FILM

Breaking the Girl
'Dancer in the Dark' suffers from von Trier's arrogance
By Patrick Reed



All hands on Björk

Danish writer-director Lars von Trier spent the 1980s and half of the 90s nipping at the heels of American art-house audiences, creating a series of visually distinctive, unsettling, and defiantly idiosyncratic exports from the old continent (most prominently, 1984's The Element of Crime and 1990's Zentropa) that culminated with the international success of Breaking the Waves. Released in 1996, and featuring an emotionally draining central performance by Emily Watson as Bess, an innocent soul defiled by all humankind, Breaking the Waves' account of sexual sacrifice in a 1970s remote coastal outpost of Scotland was audacious almost to the point of disbelief. Love it or loathe it, Breaking the Waves is the rare film that remains lodged in the brain long after the credits roll; the final images of Bess' passage are truly affecting in their unabashed insistence on a higher calling.

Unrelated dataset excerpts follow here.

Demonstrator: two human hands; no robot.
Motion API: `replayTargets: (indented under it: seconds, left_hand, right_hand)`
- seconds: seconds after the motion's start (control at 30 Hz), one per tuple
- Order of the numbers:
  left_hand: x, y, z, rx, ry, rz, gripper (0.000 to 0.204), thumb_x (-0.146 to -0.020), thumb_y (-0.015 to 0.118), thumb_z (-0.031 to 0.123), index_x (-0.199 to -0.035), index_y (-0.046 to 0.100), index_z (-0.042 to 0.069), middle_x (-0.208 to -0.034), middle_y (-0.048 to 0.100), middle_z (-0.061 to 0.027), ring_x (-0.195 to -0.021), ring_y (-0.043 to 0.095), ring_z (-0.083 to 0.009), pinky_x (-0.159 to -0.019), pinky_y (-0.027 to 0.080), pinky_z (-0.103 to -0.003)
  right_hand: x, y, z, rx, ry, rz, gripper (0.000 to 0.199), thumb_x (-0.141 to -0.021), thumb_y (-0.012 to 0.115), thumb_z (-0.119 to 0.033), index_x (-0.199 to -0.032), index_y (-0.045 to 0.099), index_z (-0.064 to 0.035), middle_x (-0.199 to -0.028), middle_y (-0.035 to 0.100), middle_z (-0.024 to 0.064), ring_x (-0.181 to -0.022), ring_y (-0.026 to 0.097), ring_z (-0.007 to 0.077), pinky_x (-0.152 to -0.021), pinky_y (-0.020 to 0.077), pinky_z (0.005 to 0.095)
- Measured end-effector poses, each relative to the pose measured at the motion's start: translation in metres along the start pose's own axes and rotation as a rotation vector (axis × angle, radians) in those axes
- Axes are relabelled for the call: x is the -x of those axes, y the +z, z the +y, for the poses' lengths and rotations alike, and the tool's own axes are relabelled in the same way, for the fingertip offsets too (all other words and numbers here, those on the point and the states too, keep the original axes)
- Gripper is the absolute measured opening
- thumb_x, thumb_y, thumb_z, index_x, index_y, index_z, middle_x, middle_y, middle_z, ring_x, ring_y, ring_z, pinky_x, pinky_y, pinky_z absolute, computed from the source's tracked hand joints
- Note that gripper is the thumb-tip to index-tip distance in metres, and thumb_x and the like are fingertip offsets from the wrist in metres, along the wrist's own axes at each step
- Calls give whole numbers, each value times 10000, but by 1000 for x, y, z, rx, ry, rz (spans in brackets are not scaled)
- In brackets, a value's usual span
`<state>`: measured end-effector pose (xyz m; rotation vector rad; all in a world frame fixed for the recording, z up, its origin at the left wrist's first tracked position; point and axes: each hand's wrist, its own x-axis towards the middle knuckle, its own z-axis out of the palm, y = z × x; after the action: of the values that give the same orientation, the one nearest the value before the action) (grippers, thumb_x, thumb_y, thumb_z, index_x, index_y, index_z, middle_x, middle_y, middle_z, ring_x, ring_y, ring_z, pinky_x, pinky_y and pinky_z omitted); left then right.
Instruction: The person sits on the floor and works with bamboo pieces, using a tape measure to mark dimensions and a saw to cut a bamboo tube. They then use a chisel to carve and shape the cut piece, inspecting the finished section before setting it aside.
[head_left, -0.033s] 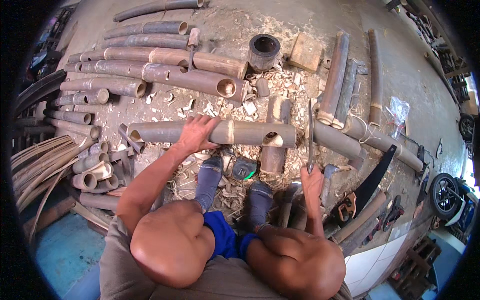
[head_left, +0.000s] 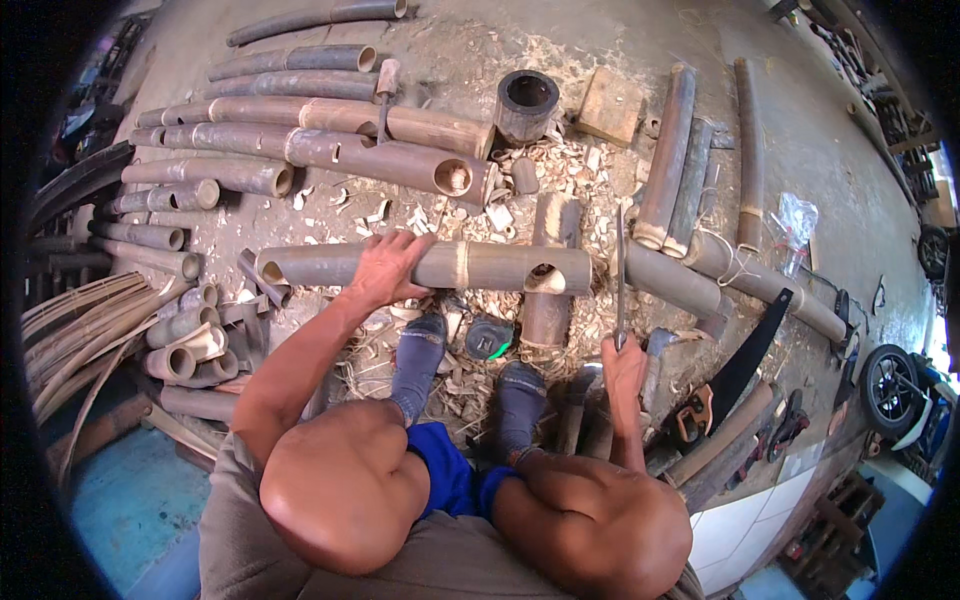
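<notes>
A thick bamboo tube lies crosswise in front of me, its right part across a shorter bamboo piece. One hole is cut near its right end, and another opening shows at its left end. My left hand is wrapped over the tube left of its middle node. My right hand grips a knife with a long blade, seen nearly edge-on and pointing away from me, just beyond the tube's right end. Between my feet and the tube sits a dark tape measure with a green edge.
Bamboo poles lie at far left, with a mallet on them. A hollow dark cylinder and a wooden block stand beyond pale shavings. On the right are a handsaw, more bamboo, a plastic bag and a wheel.
My left hand has shifted very slightly to the left on the bamboo tube. The knife and my right hand look almost unmoved.
</notes>
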<state>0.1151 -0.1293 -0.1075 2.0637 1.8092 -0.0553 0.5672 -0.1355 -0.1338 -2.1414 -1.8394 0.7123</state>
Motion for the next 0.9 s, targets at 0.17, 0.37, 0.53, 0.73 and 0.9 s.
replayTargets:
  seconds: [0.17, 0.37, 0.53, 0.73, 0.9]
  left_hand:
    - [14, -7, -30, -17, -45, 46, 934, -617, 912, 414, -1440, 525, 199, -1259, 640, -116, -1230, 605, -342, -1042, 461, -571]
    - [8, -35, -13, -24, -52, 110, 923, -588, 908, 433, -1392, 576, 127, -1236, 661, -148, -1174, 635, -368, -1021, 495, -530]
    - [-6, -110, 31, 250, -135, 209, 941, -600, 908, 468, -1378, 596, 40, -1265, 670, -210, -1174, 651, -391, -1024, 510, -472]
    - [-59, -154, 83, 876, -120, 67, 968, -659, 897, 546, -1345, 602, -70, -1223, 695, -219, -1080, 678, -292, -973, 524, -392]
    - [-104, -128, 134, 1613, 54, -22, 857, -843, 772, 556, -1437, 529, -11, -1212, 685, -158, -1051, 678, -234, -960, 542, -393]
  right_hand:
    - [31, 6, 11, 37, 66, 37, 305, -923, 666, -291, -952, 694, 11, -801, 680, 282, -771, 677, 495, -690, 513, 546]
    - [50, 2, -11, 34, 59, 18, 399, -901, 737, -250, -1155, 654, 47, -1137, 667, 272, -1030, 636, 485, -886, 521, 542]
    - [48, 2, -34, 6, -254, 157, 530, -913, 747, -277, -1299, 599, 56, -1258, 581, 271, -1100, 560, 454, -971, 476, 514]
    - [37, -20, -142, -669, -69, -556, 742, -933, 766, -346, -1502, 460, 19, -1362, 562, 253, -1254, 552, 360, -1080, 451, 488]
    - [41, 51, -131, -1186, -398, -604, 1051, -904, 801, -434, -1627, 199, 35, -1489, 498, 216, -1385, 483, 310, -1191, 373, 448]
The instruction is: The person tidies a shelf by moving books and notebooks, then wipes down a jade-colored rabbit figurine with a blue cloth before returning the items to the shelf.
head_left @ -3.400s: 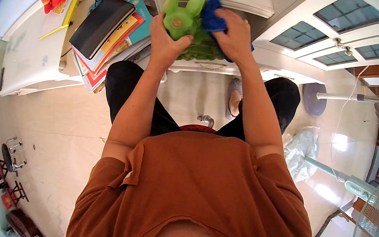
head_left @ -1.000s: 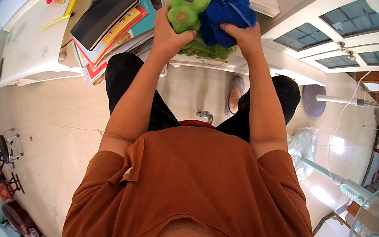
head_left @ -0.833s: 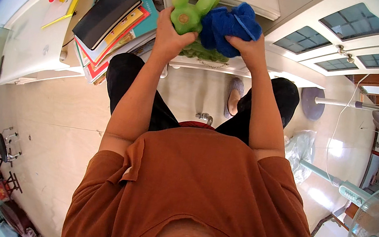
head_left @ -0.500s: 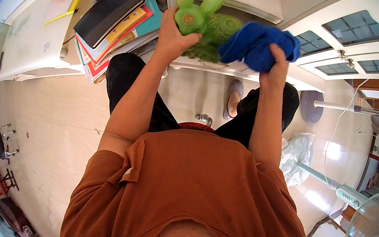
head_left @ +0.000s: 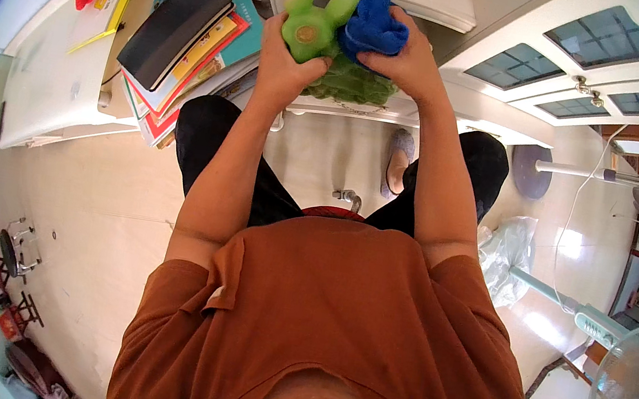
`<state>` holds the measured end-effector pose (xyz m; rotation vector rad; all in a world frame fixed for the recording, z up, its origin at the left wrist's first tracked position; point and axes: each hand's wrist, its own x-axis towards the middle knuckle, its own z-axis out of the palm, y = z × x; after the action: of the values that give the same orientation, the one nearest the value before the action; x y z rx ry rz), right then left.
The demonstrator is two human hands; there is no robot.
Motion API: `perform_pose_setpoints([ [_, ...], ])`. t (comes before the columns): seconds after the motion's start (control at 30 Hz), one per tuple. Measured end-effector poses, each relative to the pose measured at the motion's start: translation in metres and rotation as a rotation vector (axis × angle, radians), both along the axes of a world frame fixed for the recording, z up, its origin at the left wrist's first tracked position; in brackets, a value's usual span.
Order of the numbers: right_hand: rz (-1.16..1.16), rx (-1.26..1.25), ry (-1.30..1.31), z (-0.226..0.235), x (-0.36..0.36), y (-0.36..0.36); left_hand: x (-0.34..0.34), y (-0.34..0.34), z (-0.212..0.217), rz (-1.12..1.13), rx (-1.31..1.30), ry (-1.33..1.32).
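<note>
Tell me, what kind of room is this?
Probably a room in a home, perhaps a study corner: a white desk stacked with books, a standing fan on the tiled floor, and glass-paned doors.

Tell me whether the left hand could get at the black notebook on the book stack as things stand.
Probably yes, but not at once: the left hand is wrapped around the green toy. The black notebook lies uncovered on top of the book stack, just to that hand's left, with nothing between them.

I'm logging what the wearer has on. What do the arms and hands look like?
Both forearms are bare, coming out of the short sleeves of a rust-orange shirt. The left hand and right hand are ungloved; no watch, ring or wristband shows.
</note>
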<state>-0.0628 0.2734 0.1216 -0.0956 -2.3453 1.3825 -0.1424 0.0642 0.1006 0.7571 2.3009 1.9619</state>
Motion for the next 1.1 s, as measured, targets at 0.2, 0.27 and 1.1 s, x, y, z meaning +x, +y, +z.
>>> perform_pose_setpoints([
  [0.2,0.009,0.152,0.176,0.004,0.007,-0.003,0.0,0.0,-0.008,0.009,0.001,0.064],
  [0.27,-0.037,0.315,0.251,0.01,0.015,-0.015,-0.002,0.001,-0.007,0.002,-0.016,0.048],
  [1.1,-0.177,-0.509,0.171,-0.002,0.035,-0.018,-0.003,0.001,-0.006,-0.055,0.066,-0.028],
])
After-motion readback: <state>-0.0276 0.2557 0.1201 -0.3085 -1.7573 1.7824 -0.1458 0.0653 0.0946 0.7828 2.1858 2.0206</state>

Following Waves' breakthrough, von Trier predictably thumbed his nose at all of the establishment-generated accolades and, for a while, focused his attention on Dogma 95, an avant-garde collective he founded. With the release of Dancer in the Dark, von Trier unveils enough misery to make Waves seem like a preliminary test run. Using the Icelandic alterna-pop singer Björk as his new flesh-and-blood muse (or crash-test dummy, take your pick) Dancer in the Dark reaffirms von Trier's commitment to exploring the depths of melodrama on film, and to exposing the rawest nerves of an audience's collective response.

Dancer in the Dark won the Palme d'Or (best picture) at Cannes last spring, as well as a Best Actress award for Björk, yet the film polarized viewers on the French Riviera and has had the same effect here in the U.S.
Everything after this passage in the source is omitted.